It was a mixed week that started with more triumph for Nine and the most successful new program launch of the year.
There was also cooking on two networks and a new judge joining the team on House Rules, which launched a new season.
Added to the mix were painting on ABC, crime on Seven and ABC and quiz shows on Nine and SBS.
Seven managed to win the week all people for the third week in a row with primary share and combined channel share.
Seven claimed leadership of the key demos with regard to combined channel share and 7mate was the most-watched multichannel.
Seven’s best was Seven News Sunday followed by the weekday bulletins. The My Kitchen Rules Grand Final was next. The series debut of House Rules did great business on 785,000, but it wasn’t a number any of the subsequent episodes could get close to. The short-run UK crime drama The Bay launched on Wednesday night at different times, following The Front Bar in some markets.
Nine’s week was all about Lego Masters with its three episodes in the top four places on the Week 18 rankings. With all episodes over 1m you don’t need too many other hits.

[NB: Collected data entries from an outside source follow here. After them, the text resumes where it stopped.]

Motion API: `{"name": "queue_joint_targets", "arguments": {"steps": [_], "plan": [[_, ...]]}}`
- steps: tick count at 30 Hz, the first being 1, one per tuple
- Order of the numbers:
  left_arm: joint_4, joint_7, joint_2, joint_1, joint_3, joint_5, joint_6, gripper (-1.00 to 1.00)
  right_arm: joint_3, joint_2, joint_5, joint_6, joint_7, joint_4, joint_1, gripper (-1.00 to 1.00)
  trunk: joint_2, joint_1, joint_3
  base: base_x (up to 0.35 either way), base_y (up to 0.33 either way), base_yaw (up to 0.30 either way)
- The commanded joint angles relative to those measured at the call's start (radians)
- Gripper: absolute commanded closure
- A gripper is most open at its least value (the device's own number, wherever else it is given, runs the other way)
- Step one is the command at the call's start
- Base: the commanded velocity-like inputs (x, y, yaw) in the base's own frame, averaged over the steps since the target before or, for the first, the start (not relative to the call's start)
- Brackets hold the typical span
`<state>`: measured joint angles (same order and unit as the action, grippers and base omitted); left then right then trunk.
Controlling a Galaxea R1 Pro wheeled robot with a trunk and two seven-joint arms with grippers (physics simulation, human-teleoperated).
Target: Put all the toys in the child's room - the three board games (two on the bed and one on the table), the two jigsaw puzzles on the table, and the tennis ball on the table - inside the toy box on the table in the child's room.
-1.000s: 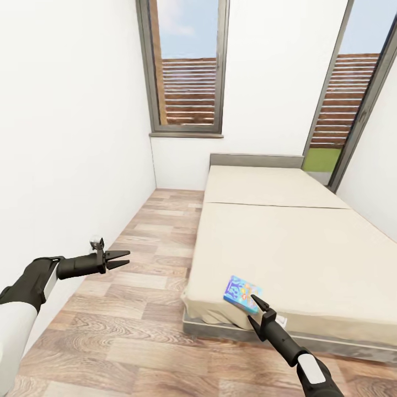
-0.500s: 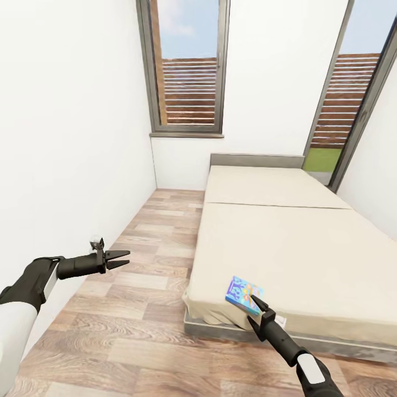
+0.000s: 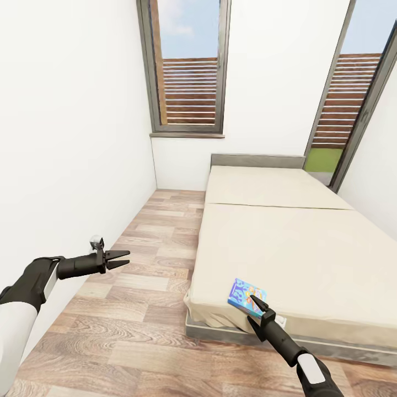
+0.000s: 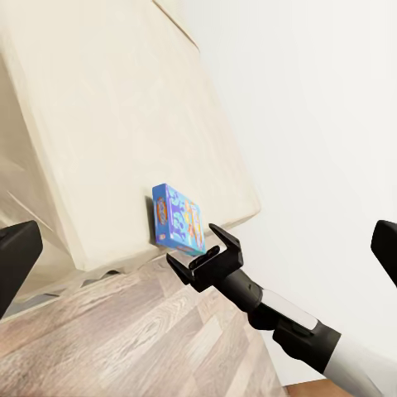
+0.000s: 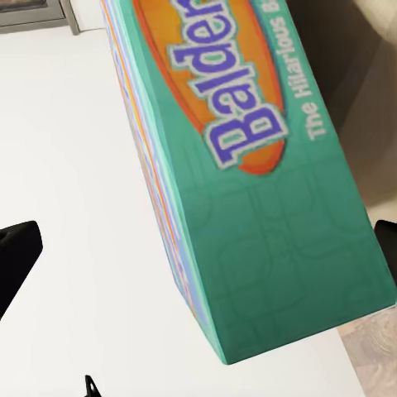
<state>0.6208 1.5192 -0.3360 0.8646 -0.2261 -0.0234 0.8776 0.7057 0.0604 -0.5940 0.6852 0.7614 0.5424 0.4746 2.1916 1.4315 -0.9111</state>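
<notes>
- My right gripper point(image 3: 255, 301) sits at the near edge of the small blue printed board game box point(image 3: 246, 296); its fingers look parted around that edge, but I cannot tell whether they are clamped on it.
- The box lies tilted on the near left corner of the large beige-mattressed bed point(image 3: 298, 248), just ahead of this gripper, its long side running left to right.
- My left gripper point(image 3: 122, 258) hangs empty and slightly parted, well to the left over the wood-plank floor point(image 3: 149, 242); the right arm is far nearer.
</notes>
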Motion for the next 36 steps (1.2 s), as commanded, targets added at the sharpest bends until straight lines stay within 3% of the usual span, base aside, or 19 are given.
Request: {"name": "queue_joint_targets", "arguments": {"steps": [1, 2, 3, 10, 36], "plan": [[0.0, 0.005, 0.0, 0.001, -0.001, -0.003, 0.011, -1.0, 0.006, 0.001, -0.001, 0.005, 0.001, 0.001, 0.001, -1.0, 0.0, 0.0, -0.001, 0.0, 0.0, 0.0], [0.0, 0.005, 0.0, 0.001, -0.001, -0.003, 0.011, -1.0, 0.006, 0.001, -0.001, 0.005, 0.001, 0.001, 0.001, -1.0, 0.0, 0.0, -0.001, 0.0, 0.0, 0.0], [0.0, 0.005, 0.0, 0.001, -0.001, -0.003, 0.011, -1.0, 0.006, 0.001, -0.001, 0.005, 0.001, 0.001, 0.001, 1.0, 0.0, 0.0, -0.001, 0.0, 0.0, 0.0], [0.0, 0.005, 0.0, 0.001, -0.001, -0.002, 0.011, -1.0, 0.006, 0.001, -0.003, 0.005, 0.004, 0.002, 0.001, 1.0, 0.0, 0.0, -0.001, 0.0, 0.0, 0.0], [0.0, 0.006, 0.0, 0.001, -0.001, -0.003, 0.012, -1.0, 0.004, 0.001, 0.001, 0.013, 0.004, 0.022, 0.003, 1.0, -0.182, -0.1, 0.081, 0.0, 0.0, 0.0]]}}
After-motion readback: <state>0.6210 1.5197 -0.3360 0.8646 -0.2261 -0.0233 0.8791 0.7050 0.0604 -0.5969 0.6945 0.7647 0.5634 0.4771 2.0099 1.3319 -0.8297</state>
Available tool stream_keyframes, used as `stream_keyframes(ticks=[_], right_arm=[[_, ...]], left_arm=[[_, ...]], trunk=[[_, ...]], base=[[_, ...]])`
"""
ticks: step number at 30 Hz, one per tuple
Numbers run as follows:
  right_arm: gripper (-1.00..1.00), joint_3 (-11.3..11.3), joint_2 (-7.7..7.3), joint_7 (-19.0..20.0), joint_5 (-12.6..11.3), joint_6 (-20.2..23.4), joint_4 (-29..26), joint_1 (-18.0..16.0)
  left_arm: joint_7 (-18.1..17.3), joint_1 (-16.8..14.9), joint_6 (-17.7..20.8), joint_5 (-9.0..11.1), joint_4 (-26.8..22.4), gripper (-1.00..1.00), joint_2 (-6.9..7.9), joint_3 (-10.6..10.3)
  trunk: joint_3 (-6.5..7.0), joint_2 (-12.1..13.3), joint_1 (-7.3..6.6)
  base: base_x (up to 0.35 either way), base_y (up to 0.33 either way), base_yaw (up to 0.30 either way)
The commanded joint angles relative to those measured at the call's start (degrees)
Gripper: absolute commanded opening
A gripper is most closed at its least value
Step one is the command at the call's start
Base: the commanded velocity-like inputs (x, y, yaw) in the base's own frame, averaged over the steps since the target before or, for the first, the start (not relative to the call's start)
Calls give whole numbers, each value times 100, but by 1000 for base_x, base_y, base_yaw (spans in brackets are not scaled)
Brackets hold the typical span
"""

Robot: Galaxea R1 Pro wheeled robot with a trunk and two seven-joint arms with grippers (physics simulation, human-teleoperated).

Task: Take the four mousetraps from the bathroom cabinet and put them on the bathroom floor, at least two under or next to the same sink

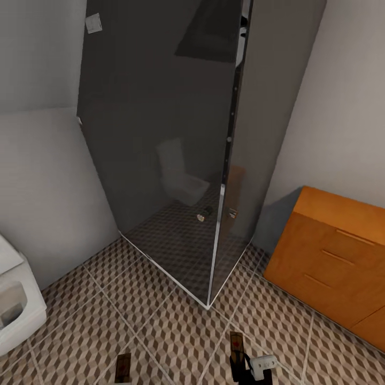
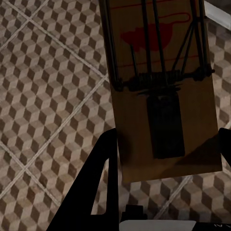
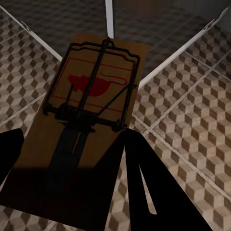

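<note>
Mousetraps sit one in each tool: in the left wrist view the left tool (image 2: 166, 154) has its dark fingers closed on the plain end of a mousetrap (image 2: 161, 86), and in the right wrist view the right tool (image 3: 72, 159) clamps the second mousetrap (image 3: 89, 120) the same way, both boards carried flat above the bathroom floor (image 1: 176, 331). In the head view the two show at the lower edge, the left one (image 1: 123, 368) and the right one (image 1: 237, 347). Each looks like a light, stiff wooden board, so the grip by the long edges at the bare end seems sound; the wire bar and spring are the parts to keep fingers off, as they may snap or shift. Setting down flat should not harm them. Ahead stands a dark glass shower enclosure (image 1: 171, 133) whose metal corner post (image 1: 214, 267) comes near the right tool. The cabinet (image 1: 331, 256) is at the right, a white fixture (image 1: 16, 305) at the left, with open tiles between for lowering.
</note>
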Motion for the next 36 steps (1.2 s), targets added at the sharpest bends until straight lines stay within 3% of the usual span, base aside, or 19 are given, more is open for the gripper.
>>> stream_keyframes(ticks=[1, 9, 36], right_arm=[[-100, 51, 1, 24, -80, -21, 7, -5], [-100, 51, 1, 24, -82, -21, 7, -5], [-100, 51, 1, 24, -82, -21, 7, -5]], left_arm=[[46, -3, -8, 10, -3, -100, 1, -50], [51, -3, -8, 10, -3, -100, 1, -50], [48, -3, -12, 10, -3, -100, -25, -50]], trunk=[[-11, -11, 3], [-11, -11, 3], [-11, -11, 3]], base=[[0, 0, 0], [0, 0, 89], [-53, 17, 285]])
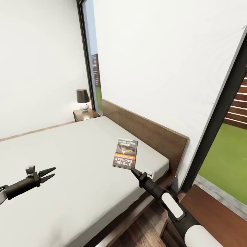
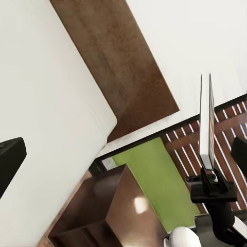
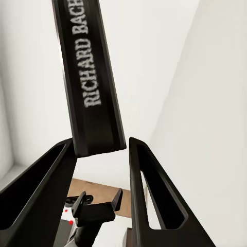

The channel’s next best after Lego Masters, News and A Current Affair was the return of season two of Talkin’ ’Bout Your Generation which did a slightly disappointing 630,000 midweek.
Nine managed to win the week 25-54 with the primary channel on 22.7% to Seven’s 20.2%.
10 had its equal-best all people share since week 4, 2019. Key to the turn-around was MasterChef, which peaked on 721,000 on Wednesday night with all four episodes in a narrow band between 721,000 and 678,000. The four episodes all made the top 10 under 50 programs for the week.
The primary channel was most competitive 16-39 with a share of 18.7%, with Nine #1 on 21.4% and Seven on 20.1%.
Bachelor In Paradise did well in its timeslots in key demos and 10 Play recorded its biggest week of the year in video segment views thanks to MasterChef, Bachelor In Paradise and Dancing With The Stars.
ABC’s best was Anh’s Brush With Fame with 687,000 watching, which was its only entry in the metro top 20 all people.
ABC News, Vera and then The Weekly didn’t miss that list by much though.
Four Corners was well down the rankings with an unusually smaller audience under 450,000.
See also:
Behind the scenes on Anh’s Brush With Fame
Meet Screentime factual TV hit-maker Johnny Lowry
SBS had a show close to 400,000 with the launch of Who Do You Think You Are? that featured Scott Cam in the first episode of the new season. It helped deliver the channel’s best Tuesday share in 16 weeks.
The next best was Insight on Tuesday with 259,000, followed by The Secrets Of Britain on 227,000.